Paul Edwards

Personal information
- Full name: Paul Francis Edwards
- Date of birth: 7 October 1947 (age 78)
- Place of birth: Shaw and Crompton, Lancashire, England
- Height: 1.78 m (5 ft 10 in)
- Positions: Right-back; centre-back;

Youth career
- 1963–1969: Manchester United

Senior career*
- Years: Team / Apps / (Gls)
- 1969–1973: Manchester United / 54 / (0)
- 1972–1973: → Oldham Athletic (loan) / 2 / (0)
- 1973–1978: Oldham Athletic / 110 / (7)
- 1976–1977: → Stockport County (loan) / 2 / (0)
- 1978–1980: Stockport County / 67 / (2)

International career
- 1970: England U23 / 1 / (0)

= Paul Edwards (footballer, born 1947) =

English footballer

Paul Francis Edwards (born 7 October 1947) is an English former footballer who played as a defender for Manchester United, Oldham Athletic and Stockport County.

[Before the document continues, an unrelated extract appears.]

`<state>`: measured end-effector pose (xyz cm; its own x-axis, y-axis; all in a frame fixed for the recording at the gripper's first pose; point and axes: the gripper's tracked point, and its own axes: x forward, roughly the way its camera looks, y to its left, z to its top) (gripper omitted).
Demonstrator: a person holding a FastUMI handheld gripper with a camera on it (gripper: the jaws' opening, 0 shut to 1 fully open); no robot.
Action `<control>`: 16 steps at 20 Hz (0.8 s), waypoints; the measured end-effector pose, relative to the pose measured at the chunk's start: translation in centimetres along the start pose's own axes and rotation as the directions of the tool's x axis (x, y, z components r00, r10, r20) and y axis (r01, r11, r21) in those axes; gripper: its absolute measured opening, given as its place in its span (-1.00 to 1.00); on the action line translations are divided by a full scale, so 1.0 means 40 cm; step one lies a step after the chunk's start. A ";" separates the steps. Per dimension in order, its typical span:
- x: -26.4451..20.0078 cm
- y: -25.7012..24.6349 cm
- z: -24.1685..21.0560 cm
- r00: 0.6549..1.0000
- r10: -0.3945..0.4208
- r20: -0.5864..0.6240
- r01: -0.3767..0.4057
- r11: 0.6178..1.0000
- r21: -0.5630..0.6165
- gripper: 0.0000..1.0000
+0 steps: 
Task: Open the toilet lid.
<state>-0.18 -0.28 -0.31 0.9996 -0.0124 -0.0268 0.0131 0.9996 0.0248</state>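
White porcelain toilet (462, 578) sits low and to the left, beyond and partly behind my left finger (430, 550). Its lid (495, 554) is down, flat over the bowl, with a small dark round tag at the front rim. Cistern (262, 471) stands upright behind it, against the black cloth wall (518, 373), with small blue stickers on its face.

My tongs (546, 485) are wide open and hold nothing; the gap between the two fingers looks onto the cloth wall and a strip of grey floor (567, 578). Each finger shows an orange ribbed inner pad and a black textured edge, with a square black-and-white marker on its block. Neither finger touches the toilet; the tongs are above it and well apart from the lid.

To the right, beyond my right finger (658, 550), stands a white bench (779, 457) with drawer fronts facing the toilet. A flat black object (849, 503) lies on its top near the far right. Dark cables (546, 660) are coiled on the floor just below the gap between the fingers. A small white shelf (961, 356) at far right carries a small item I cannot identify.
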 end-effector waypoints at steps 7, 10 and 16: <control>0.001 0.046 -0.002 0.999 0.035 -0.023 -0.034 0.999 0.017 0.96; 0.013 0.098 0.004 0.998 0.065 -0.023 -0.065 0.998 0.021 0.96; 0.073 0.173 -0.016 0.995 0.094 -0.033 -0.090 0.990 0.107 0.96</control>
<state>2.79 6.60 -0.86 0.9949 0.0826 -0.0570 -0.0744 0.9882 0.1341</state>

Born in Shaw and Crompton, Lancashire, Edwards began his football career with Manchester United, signing his first amateur contract with them on 14 August 1963. He turned professional 18 months later, but it was another four years before he made his first team debut, playing in the 3–0 defeat away to Everton on 19 August 1969. His first goal for the club came in December of that year, In a League Cup semi-final against Manchester City on 17 December 1969, Edwards let fly with a long-range effort that flew past the City goalkeeper. It proved to be the highlight of Edwards' Manchester United career,he would score his second and final goal for United in the Watney Cup on 15th August 1970 . In his first full season with the club, Edwards made 28 appearances for Manchester United, but a run of bad form halfway through his second season resulted in a short period in the reserves. Up to that point, Edwards had mainly been deployed as a right-back, but when he returned to the first team, he was played at centre-back.

Frank O'Farrell took over as manager of Manchester United in June 1971, and Edwards fell out of favour in the new manager's team selections. He remained at the club for two more seasons, but he first team opportunities were limited. He was loaned to Oldham Athletic for six months in September 1972, before they signed him for £15,000 in the summer of 1973. The following season, Edwards helped the Latics to their second Third Division title. He stayed with them until 1978. After 112 appearances and seven goals, he moved to Stockport County, with whom he had spent a short period on loan in 1976–77. After 67 appearances and two goals for Stockport, Edwards retired from professional football.